-------- Recorded information --------

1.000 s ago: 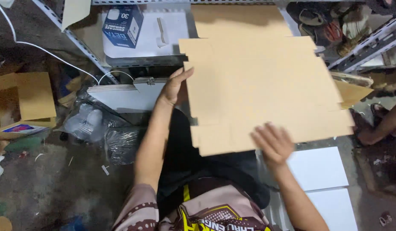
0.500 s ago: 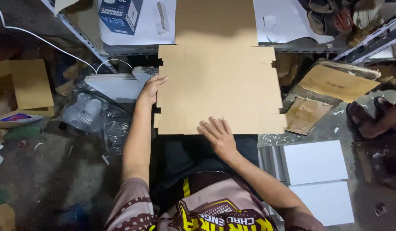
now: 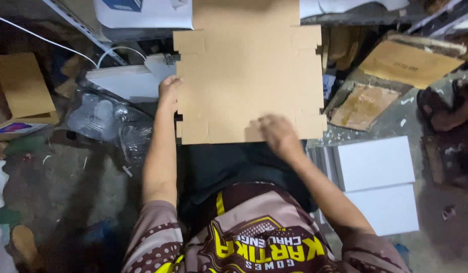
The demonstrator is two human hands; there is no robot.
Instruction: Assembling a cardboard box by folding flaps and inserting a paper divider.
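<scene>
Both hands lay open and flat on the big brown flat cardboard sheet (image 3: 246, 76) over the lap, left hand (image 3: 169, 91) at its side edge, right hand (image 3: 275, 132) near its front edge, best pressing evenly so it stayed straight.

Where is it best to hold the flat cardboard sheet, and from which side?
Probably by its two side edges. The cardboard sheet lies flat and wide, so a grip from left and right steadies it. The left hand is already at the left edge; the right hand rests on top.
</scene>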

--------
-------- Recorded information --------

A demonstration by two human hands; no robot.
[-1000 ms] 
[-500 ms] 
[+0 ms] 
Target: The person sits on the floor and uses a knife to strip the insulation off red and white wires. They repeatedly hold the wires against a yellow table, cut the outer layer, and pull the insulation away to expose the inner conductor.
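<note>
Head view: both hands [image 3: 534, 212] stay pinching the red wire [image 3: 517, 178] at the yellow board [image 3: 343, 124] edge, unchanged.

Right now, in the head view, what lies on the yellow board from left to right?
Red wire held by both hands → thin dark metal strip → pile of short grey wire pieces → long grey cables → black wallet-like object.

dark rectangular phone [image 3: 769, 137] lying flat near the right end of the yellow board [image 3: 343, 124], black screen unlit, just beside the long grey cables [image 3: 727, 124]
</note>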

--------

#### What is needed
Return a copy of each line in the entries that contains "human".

#### Task result
The demonstrator is two human hands; there is no robot.
A demonstration by two human hands; no robot.

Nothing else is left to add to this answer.